Nectar Project applications

Video conferencing

The video conferencing system allows users sitting at their workstation to communicate using voice and video over gigabit Nectar and other networks. The systems includes a user interface that can be used to control what network, protocol or bandwidth is used. The bandwidth is controled by either changing the frame rate or the resolution of the picture. The video conferencing system was developed by Kam Lee.

Medical imaging

The purpose of the medical imaging project is to render an image of the brain, using MRI image slices, and to superimpose information about functionality of parts of the brain. The resulting image can for example be used by surgeons while preparing a patient for surgery. The first part of the application, the computation of the volume rendered image using a set of MRI images as inputs, has been finished. The application uses three systems: iWarp extracts volume information from MRI images, the PSC Cray does some data format conversion, and the paragon does the final rendering. Gigabit Nectar is used for communication: communication from iWarp to Cray runs as 40 MB/s sustained, while the Cray to Paragon communication is currently limited by the Paragon HIPPI interface to 2 MB/s. The second part of the computation, the mapping of functional information on the brain, is under development. It will use the PSC Alpha cluster and a workstation.

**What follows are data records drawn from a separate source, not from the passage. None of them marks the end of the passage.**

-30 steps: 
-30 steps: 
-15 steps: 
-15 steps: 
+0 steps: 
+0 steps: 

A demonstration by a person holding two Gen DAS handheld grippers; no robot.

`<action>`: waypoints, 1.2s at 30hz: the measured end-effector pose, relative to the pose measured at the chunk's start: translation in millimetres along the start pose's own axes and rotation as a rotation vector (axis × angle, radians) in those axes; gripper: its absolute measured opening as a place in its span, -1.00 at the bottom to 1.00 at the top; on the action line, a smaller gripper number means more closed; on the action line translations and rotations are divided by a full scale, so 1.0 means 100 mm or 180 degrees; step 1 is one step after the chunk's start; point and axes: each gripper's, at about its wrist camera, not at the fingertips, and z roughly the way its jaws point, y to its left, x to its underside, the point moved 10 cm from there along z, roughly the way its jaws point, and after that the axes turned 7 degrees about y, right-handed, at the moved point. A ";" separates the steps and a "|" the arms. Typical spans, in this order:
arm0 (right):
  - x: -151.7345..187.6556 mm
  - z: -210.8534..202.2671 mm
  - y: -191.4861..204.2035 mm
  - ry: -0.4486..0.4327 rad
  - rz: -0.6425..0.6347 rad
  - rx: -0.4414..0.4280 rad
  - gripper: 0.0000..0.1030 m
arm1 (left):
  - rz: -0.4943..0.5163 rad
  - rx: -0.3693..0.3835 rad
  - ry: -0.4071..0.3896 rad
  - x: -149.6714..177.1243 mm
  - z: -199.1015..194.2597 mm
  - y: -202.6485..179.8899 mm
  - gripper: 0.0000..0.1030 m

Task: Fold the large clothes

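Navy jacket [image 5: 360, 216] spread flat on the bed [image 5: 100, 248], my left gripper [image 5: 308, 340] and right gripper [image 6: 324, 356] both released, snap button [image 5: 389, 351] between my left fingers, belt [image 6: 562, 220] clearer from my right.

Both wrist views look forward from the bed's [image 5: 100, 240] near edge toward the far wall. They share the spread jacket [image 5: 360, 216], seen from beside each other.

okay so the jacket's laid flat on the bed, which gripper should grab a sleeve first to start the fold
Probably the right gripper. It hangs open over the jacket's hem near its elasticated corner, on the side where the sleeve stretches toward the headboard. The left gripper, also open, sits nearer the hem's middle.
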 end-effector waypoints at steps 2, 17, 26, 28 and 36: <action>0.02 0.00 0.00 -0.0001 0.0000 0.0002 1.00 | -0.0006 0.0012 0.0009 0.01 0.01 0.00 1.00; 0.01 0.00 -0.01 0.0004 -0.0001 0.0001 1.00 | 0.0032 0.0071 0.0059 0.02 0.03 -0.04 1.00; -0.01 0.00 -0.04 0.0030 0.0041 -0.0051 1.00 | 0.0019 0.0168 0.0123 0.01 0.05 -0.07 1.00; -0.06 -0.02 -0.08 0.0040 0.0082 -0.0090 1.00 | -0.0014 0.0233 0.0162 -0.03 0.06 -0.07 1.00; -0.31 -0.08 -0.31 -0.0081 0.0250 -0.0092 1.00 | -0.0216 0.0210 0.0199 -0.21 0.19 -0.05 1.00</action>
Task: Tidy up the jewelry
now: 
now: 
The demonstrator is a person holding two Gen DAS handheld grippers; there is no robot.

The medical imaging application is an example of heterogeneous computing application. The main motivation for using heterogeneous computing is that the application consists of components that were developed independently on different systems (iWarp, workstation cluster, ..). Heterogeneous computing makes it possible to bring up the application quickly, without having to port the components. The medical imaging project is lead by Doug Noll.

Dome

Dome is a distributed objects system that can be used to distribute applications over networks of workstations. It has been used to distribute kernels of scientific computations, a molecular dynamics code, and the evaluation of binary decision diagrams. Dome objects can do transparent load balancing and architecture independent checkpointing. BEE is used for monitoring.

Environmental modeling

The environment modeling application is used to evaluate policies for environmental pollution control. It consists of a fronted, GEMS, and a modeling program, called airshed. The system uses Nectar in two ways. First, airshed can be invoked from GEMS on different systems over gigabit Nectar. Second, airshed has been distributed so that it can run on different combinations of distributed systems, connected by gigabit Nectar.

DCABB

DCABB is a programming environment that supports the development and execution of linear programming problems across clusters of workstations. Programmers specify program elements for node evaluation, prioritization of unevaluation nodes, termination detection, and cut plane processing. The DCABB system uses these routines to implement a distributed linear programming algorithm.

The DCABB environment is an example of an application-specific programming environment. By focussing on a specific class of applications it is possible to support a programming model with a high level of abstraction. The DCABB environment was developed by Gautham Kudva and Joe Pekny (Purdue).